_Data items_
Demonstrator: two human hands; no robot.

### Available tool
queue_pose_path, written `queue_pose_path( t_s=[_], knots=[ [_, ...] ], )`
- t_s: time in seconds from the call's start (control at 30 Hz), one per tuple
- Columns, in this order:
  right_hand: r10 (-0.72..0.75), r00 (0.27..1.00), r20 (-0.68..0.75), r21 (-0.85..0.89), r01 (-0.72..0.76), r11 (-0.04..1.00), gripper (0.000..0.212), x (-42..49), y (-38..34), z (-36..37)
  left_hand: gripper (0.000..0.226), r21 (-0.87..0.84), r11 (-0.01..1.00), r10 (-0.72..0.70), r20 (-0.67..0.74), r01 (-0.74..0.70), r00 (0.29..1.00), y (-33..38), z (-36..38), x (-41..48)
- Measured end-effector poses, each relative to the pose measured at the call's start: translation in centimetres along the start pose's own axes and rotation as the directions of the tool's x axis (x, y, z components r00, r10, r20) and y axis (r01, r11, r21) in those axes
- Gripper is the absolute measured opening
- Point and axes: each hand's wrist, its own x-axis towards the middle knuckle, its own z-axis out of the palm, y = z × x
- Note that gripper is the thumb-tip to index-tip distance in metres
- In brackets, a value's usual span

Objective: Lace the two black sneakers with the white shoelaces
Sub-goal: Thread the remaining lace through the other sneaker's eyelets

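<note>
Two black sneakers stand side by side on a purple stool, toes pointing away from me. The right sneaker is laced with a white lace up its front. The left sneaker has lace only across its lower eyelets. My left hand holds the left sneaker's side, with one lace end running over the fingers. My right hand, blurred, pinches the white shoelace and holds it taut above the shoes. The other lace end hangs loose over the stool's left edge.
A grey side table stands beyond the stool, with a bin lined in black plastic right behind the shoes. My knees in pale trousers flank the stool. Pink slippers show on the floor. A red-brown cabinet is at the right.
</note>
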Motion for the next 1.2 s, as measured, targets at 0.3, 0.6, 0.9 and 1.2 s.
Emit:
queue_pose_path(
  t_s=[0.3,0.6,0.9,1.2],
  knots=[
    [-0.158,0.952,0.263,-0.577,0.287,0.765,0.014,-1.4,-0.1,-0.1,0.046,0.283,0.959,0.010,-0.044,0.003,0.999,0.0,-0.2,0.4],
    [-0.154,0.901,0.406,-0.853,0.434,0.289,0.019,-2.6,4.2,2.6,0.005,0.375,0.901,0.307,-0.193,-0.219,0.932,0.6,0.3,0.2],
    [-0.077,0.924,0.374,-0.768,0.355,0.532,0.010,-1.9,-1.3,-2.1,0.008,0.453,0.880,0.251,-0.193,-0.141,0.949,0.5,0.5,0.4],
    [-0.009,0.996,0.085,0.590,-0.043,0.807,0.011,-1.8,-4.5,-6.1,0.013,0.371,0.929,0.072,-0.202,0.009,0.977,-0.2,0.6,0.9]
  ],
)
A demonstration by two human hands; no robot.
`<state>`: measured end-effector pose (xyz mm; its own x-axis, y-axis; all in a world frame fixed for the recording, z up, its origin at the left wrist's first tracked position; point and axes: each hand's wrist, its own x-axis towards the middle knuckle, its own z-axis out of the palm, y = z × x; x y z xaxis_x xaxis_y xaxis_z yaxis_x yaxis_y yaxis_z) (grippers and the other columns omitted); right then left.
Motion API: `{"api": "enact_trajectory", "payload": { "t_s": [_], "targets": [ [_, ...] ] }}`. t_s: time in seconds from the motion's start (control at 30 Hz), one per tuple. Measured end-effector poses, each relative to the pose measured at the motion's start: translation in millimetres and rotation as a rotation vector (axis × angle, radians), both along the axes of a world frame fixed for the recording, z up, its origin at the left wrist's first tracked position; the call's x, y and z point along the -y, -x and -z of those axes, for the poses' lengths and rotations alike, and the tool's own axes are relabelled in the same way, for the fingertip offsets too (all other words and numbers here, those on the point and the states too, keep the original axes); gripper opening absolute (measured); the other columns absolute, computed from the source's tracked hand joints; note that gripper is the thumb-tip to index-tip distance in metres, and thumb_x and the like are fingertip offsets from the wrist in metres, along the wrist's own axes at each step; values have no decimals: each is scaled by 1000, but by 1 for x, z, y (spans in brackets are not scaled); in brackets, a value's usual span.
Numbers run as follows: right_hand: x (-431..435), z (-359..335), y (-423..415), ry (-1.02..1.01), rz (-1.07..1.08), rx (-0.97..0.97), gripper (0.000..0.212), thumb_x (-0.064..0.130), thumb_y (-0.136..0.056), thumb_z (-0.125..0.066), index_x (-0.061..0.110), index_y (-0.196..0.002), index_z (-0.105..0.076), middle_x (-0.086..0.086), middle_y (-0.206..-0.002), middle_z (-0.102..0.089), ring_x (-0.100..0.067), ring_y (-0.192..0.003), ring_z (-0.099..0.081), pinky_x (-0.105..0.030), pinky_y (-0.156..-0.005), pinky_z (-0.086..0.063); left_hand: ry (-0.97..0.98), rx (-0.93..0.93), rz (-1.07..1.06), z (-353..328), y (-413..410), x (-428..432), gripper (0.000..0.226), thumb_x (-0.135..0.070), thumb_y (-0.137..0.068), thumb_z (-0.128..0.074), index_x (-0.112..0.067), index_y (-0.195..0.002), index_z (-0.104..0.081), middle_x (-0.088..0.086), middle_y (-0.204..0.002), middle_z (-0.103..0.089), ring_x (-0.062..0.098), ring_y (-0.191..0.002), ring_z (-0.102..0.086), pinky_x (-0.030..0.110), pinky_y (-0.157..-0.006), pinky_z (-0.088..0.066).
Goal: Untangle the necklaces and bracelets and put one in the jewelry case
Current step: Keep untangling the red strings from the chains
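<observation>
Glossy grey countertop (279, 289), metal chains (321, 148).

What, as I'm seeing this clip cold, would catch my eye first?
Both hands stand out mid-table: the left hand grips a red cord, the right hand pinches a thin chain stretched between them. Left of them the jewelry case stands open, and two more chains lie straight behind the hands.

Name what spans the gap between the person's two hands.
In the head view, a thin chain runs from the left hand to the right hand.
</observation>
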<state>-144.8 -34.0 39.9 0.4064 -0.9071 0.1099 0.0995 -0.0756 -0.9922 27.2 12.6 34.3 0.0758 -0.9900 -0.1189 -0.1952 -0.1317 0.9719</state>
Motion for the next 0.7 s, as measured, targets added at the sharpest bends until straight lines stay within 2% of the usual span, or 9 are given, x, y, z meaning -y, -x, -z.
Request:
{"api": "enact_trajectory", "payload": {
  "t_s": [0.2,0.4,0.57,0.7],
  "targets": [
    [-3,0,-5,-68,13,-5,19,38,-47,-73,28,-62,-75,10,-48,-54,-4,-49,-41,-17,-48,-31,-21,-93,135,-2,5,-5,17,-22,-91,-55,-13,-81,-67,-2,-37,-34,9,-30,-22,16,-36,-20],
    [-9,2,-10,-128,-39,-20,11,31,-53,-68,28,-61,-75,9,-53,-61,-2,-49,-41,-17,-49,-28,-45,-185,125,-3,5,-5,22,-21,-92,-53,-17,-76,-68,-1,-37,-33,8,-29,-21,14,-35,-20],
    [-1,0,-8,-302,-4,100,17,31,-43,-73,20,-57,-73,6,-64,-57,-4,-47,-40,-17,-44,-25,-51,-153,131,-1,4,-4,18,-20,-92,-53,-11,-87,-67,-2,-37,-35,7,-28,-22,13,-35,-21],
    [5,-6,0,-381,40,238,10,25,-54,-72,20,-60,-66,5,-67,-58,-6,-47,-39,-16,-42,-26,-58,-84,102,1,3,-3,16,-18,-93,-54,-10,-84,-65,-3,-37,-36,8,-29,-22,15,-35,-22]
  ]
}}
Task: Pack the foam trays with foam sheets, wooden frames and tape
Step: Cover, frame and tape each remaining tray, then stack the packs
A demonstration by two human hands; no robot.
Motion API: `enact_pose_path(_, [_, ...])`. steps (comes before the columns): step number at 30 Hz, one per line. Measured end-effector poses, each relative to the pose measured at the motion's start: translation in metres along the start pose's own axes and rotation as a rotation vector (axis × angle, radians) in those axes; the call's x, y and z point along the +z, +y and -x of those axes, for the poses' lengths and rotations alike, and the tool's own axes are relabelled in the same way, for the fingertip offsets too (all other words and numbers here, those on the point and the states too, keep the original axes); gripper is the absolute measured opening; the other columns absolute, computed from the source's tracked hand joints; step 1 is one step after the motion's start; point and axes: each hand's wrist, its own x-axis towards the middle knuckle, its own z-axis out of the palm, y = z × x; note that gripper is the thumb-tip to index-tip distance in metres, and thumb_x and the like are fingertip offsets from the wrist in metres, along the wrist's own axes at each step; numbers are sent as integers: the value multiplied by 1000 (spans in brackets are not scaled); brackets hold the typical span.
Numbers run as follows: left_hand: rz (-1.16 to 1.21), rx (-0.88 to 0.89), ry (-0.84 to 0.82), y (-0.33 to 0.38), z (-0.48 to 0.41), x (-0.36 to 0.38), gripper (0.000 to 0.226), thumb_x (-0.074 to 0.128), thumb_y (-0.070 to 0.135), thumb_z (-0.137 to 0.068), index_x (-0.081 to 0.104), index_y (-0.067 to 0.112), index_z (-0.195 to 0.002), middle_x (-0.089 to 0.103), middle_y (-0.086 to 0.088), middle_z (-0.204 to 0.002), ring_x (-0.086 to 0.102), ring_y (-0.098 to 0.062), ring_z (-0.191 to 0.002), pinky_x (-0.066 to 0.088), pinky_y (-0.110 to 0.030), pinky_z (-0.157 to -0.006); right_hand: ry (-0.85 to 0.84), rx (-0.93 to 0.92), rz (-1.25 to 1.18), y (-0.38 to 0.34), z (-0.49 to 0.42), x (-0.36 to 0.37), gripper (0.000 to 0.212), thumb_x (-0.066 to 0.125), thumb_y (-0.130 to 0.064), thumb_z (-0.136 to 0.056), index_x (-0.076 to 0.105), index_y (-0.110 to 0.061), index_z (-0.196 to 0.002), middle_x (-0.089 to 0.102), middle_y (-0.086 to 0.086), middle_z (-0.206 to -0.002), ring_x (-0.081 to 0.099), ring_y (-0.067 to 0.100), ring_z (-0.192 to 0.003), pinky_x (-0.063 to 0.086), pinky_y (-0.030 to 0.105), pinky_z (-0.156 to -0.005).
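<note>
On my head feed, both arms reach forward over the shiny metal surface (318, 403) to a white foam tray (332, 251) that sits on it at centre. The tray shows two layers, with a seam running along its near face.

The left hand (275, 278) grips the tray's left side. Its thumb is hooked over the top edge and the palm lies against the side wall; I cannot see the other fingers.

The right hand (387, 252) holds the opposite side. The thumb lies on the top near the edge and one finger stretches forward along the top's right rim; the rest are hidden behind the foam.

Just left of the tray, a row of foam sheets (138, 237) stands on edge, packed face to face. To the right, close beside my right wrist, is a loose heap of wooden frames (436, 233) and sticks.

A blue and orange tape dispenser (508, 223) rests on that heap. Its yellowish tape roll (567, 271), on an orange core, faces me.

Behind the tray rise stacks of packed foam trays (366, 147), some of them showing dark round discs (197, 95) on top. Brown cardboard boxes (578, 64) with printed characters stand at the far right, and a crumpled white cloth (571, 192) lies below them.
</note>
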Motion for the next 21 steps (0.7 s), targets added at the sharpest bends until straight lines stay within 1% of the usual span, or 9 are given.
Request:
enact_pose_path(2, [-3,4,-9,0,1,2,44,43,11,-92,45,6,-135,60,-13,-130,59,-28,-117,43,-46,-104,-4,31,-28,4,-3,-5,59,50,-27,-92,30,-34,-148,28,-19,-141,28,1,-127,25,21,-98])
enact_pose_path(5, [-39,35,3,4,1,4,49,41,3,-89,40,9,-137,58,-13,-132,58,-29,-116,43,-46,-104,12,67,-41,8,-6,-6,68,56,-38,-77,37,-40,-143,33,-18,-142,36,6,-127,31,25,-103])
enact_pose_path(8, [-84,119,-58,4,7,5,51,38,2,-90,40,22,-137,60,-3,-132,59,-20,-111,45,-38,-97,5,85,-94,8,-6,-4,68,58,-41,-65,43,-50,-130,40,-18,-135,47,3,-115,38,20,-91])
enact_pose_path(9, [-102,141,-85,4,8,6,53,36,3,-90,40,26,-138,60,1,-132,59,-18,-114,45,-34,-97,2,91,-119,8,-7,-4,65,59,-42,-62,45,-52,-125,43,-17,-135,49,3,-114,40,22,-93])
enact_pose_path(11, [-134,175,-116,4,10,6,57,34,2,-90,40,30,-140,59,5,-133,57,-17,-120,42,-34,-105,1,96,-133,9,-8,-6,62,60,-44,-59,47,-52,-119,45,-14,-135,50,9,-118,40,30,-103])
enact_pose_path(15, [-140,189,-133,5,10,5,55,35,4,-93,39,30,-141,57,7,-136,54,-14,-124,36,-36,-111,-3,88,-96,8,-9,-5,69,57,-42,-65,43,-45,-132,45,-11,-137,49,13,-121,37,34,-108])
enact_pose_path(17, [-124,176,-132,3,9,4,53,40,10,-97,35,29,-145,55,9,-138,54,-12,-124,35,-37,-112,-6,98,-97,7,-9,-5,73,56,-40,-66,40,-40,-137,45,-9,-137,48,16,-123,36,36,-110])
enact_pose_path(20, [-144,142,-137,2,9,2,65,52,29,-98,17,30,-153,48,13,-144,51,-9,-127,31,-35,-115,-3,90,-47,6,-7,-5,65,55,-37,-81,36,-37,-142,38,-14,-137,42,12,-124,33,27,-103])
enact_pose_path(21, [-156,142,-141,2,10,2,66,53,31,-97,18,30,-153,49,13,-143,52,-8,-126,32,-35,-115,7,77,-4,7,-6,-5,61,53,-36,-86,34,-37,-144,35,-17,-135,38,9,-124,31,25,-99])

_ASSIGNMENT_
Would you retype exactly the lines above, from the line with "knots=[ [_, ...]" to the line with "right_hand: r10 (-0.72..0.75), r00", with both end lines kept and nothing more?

_RESPONSE TO THE TASK_
queue_pose_path, written `queue_pose_path( t_s=[_], knots=[ [_, ...] ], )`
- t_s: time in seconds from the call's start (control at 30 Hz), one per tuple
- Columns, in this order:
  right_hand: r10 (-0.72..0.75), r00 (0.27..1.00), r20 (-0.68..0.75), r21 (-0.85..0.89), r01 (-0.72..0.76), r11 (-0.04..1.00), gripper (0.000..0.212), x (-42..49), y (-38..34), z (-36..37)

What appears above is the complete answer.